- EXERCISE INSTRUCTIONS
Having read the records, set them all down exactly as they appear.
+ + + + +
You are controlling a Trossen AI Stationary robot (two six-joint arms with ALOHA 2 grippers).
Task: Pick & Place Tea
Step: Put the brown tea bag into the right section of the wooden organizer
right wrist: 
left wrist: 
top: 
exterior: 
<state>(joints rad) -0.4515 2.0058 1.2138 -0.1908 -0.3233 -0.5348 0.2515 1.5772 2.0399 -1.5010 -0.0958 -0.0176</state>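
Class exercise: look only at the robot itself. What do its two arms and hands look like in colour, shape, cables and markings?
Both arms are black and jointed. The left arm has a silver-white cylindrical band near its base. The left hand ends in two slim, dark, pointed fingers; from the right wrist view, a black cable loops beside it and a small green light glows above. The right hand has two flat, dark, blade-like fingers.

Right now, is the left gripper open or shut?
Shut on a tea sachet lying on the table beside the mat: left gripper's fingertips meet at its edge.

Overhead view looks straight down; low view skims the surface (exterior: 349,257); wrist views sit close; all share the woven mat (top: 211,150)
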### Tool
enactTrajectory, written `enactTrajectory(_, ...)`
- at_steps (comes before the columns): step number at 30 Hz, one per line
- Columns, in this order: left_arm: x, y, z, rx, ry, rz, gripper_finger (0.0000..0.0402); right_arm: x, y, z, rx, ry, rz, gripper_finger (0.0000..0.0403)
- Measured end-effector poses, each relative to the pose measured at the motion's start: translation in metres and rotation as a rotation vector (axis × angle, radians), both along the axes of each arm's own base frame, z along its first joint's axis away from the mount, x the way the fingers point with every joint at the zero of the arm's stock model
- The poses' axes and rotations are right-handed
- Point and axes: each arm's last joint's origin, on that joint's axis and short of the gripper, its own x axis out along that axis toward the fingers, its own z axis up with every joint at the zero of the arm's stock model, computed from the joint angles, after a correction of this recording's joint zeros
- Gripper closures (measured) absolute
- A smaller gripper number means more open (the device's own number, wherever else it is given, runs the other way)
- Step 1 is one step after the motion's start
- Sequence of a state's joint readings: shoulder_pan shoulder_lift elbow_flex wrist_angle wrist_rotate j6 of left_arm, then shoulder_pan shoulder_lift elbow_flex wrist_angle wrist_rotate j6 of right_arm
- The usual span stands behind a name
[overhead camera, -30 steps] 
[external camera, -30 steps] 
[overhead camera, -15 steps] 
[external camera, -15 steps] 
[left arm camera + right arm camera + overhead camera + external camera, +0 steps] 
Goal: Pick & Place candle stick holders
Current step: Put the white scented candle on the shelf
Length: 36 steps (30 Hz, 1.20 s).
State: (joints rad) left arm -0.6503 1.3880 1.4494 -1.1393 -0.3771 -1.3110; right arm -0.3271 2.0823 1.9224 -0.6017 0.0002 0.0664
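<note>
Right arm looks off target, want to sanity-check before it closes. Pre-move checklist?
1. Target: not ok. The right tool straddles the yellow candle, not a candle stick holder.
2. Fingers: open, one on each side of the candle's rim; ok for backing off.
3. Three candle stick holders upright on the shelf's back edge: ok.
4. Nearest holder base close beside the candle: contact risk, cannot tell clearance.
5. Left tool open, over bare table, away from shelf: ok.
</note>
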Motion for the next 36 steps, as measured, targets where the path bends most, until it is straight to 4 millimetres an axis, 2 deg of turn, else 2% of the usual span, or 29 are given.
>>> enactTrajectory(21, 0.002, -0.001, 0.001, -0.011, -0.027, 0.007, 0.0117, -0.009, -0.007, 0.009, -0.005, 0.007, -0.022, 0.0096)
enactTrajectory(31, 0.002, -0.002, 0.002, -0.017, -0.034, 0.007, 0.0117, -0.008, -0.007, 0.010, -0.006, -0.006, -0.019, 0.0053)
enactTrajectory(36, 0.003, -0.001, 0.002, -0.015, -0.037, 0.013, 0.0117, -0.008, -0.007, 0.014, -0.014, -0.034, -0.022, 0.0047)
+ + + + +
- ANSWER FOR THE TASK
You are controlling a Trossen AI Stationary robot (two six-joint arms with ALOHA 2 grippers).
Task: Pick & Place Tea
Step: Put the brown tea bag into the right section of the wooden organizer
right wrist: 
left wrist: 
top: 
exterior: 
<state>(joints rad) -0.4515 2.0058 1.2138 -0.1908 -0.3233 -0.5348 0.2515 1.5772 2.0399 -1.5010 -0.0958 -0.0176</state>
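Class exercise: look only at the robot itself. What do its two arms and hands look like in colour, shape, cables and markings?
Both arms are black and jointed. The left arm has a silver-white cylindrical band near its base. The left hand ends in two slim, dark, pointed fingers; from the right wrist view, a black cable loops beside it and a small green light glows above. The right hand has two flat, dark, blade-like fingers.

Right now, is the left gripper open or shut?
Shut on a tea sachet lying on the table beside the mat: left gripper's fingertips meet at its edge.

Overhead view looks straight down; low view skims the surface (exterior: 349,257); wrist views sit close; all share the woven mat (top: 211,150)
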### Tool
enactTrajectory, written `enactTrajectory(_, ...)`
- at_steps (comes before the columns): step number at 30 Hz, one per line
- Columns, in this order: left_arm: x, y, z, rx, ry, rz, gripper_finger (0.0000..0.0402); right_arm: x, y, z, rx, ry, rz, gripper_finger (0.0000..0.0403)
- Measured end-effector poses, each relative to the pose measured at the motion's start: translation in metres and rotation as a rotation vector (axis × angle, radians), both along the axes of each arm's own base frame, z along its first joint's axis away from the mount, x the way the fingers point with every joint at the zero of the arm's stock model
- The poses' axes and rotations are right-handed
- Point and axes: each arm's last joint's origin, on that joint's axis and short of the gripper, its own x axis out along that axis toward the fingers, its own z axis up with every joint at the zero of the arm's stock model, computed from the joint angles, after a correction of this recording's joint zeros
- Gripper closures (measured) absolute
- A smaller gripper number means more open (the device's own number, wherever else it is given, runs the other way)
- Step 1 is one step after the motion's start
- Sequence of a state's joint readings: shoulder_pan shoulder_lift elbow_flex wrist_angle wrist_rotate j6 of left_arm, then shoulder_pan shoulder_lift elbow_flex wrist_angle wrist_rotate j6 of right_arm
- The usual span stands behind a name
[overhead camera, -30 steps] 
[external camera, -30 steps] 
[overhead camera, -15 steps] 
[external camera, -15 steps] 
[left arm camera + right arm camera + overhead camera + external camera, +0 steps] 
Goal: Pick & Place candle stick holders
Current step: Put the white scented candle on the shelf
Length: 36 steps (30 Hz, 1.20 s).
State: (joints rad) left arm -0.6503 1.3880 1.4494 -1.1393 -0.3771 -1.3110; right arm -0.3271 2.0823 1.9224 -0.6017 0.0002 0.0664
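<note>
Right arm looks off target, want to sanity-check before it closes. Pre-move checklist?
1. Target: not ok. The right tool straddles the yellow candle, not a candle stick holder.
2. Fingers: open, one on each side of the candle's rim; ok for backing off.
3. Three candle stick holders upright on the shelf's back edge: ok.
4. Nearest holder base close beside the candle: contact risk, cannot tell clearance.
5. Left tool open, over bare table, away from shelf: ok.
</note>
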Motion for the next 36 steps, as measured, targets where the path bends most, until it is straight to 4 millimetres an axis, 2 deg of turn, else 2% of the usual span, or 29 are given.
>>> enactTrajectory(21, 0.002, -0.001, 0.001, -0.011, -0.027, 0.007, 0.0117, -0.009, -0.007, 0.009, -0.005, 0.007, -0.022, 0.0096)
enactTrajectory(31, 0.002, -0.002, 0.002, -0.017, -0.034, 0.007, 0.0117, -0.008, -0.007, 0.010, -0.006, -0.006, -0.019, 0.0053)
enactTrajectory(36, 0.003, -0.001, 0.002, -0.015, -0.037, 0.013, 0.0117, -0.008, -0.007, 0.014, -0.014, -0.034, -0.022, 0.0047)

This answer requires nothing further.